[EXERCISE PROMPT]
Your task is to output the listing exactly, leaving every image out.

[RAW DATA]
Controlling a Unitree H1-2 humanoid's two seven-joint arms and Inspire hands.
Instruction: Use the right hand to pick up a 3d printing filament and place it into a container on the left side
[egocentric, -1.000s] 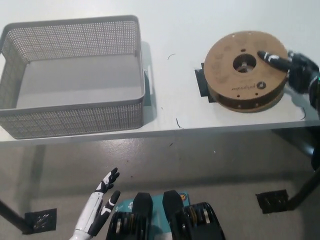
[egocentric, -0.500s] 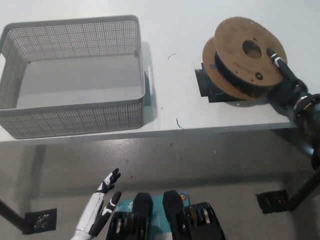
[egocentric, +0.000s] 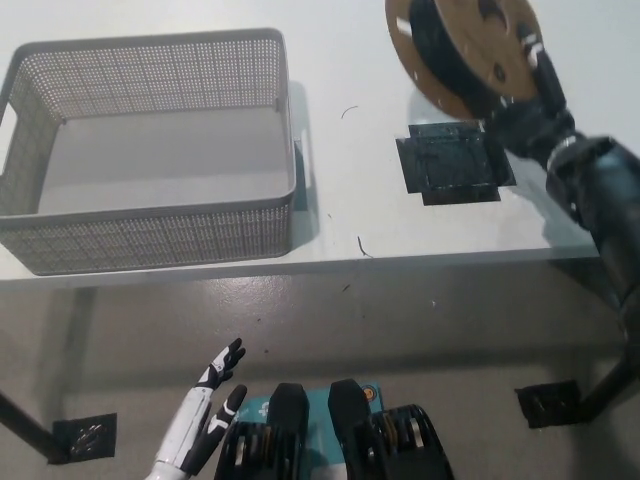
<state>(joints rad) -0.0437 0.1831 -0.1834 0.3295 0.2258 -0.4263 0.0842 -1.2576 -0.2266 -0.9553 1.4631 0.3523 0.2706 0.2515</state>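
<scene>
- Lifted since 1 second ago, the filament spool (egocentric: 462, 52) has gone from lying flat on the table to hanging tilted in the air at about 1 o'clock in the head view, partly cut off by the top edge
- Beneath where it lay, 1 dark square mat (egocentric: 455, 163) is now uncovered on the white table (egocentric: 340, 200)
- Black and reaching in from 3 o'clock, the right hand (egocentric: 530, 105) has its fingers closed around the spool's rim, gripping the brown cardboard flange with dark filament showing between the 2 flanges
- Resting low at 7 o'clock, below the table edge, the white left hand (egocentric: 205, 425) has its fingers spread apart and holds nothing
- Progress: the pick-up looks done, since the spool is clear of the table; the carry leftward and the release are left
- At 10 o'clock sits the grey mesh basket (egocentric: 150, 235), well apart from the spool, with nothing visible inside it
- Count: 1 spool, 1 basket, 1 mat, 2 robot hands
- Next, as a judgement, the arm must swing the spool across the table toward 10 o'clock, clear the basket's near wall, and lower it before letting go
</scene>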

[RESULT OF THIS TASK]
Controlling a Unitree H1-2 humanoid's two seven-joint arms and Inspire hands.
Instruction: Use the right hand to pick up a 3d printing filament and place it into a container on the left side
[egocentric, -1.000s] 
[egocentric, -0.500s] 
[egocentric, +0.000s] 
<state>(joints rad) -0.0437 0.1831 -0.1834 0.3295 0.2258 -0.4263 0.0842 -1.2576 -0.2266 -0.9553 1.4631 0.3523 0.2706 0.2515</state>
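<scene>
- Lifted since 1 second ago, the filament spool (egocentric: 462, 52) has gone from lying flat on the table to hanging tilted in the air at about 1 o'clock in the head view, partly cut off by the top edge
- Beneath where it lay, 1 dark square mat (egocentric: 455, 163) is now uncovered on the white table (egocentric: 340, 200)
- Black and reaching in from 3 o'clock, the right hand (egocentric: 530, 105) has its fingers closed around the spool's rim, gripping the brown cardboard flange with dark filament showing between the 2 flanges
- Resting low at 7 o'clock, below the table edge, the white left hand (egocentric: 205, 425) has its fingers spread apart and holds nothing
- Progress: the pick-up looks done, since the spool is clear of the table; the carry leftward and the release are left
- At 10 o'clock sits the grey mesh basket (egocentric: 150, 235), well apart from the spool, with nothing visible inside it
- Count: 1 spool, 1 basket, 1 mat, 2 robot hands
- Next, as a judgement, the arm must swing the spool across the table toward 10 o'clock, clear the basket's near wall, and lower it before letting go
</scene>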

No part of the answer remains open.